Segment Start: DATA SECTION

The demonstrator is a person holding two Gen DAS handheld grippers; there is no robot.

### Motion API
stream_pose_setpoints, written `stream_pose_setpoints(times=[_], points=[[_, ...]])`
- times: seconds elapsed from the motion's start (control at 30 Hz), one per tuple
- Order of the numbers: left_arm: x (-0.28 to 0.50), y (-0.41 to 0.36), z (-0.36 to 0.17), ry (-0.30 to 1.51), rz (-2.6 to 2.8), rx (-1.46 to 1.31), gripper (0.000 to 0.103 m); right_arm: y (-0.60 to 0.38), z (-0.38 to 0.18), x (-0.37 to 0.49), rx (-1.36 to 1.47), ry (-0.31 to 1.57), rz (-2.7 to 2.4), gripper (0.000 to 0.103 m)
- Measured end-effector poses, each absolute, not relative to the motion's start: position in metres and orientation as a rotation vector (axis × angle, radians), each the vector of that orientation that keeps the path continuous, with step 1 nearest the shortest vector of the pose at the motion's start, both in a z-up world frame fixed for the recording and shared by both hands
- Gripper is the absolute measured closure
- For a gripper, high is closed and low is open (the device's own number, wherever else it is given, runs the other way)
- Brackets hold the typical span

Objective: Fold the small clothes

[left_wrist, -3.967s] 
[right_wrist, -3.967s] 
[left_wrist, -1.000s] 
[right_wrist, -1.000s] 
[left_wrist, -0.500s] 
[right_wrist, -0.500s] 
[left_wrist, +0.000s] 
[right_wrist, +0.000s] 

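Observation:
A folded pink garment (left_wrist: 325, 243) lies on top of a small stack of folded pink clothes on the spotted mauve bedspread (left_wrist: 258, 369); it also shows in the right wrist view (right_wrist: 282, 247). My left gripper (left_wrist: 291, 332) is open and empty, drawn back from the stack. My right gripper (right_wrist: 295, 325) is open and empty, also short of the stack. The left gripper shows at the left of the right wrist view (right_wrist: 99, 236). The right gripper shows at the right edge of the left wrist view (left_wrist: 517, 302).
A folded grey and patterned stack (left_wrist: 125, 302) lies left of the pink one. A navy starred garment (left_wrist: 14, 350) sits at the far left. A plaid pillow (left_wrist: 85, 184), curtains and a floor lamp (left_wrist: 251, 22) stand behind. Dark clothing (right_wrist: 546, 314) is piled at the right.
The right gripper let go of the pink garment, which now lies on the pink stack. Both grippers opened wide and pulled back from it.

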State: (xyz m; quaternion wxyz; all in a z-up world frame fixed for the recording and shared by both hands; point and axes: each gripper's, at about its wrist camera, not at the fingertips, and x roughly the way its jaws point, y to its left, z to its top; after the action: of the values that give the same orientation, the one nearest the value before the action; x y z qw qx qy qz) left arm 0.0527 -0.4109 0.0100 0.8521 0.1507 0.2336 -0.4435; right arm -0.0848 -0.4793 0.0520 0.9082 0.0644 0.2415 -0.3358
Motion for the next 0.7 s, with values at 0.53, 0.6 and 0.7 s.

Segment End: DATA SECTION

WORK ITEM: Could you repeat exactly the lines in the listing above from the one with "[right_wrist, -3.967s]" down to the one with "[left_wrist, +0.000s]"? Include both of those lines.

REPLY TO THE TASK:
[right_wrist, -3.967s] 
[left_wrist, -1.000s] 
[right_wrist, -1.000s] 
[left_wrist, -0.500s] 
[right_wrist, -0.500s] 
[left_wrist, +0.000s] 

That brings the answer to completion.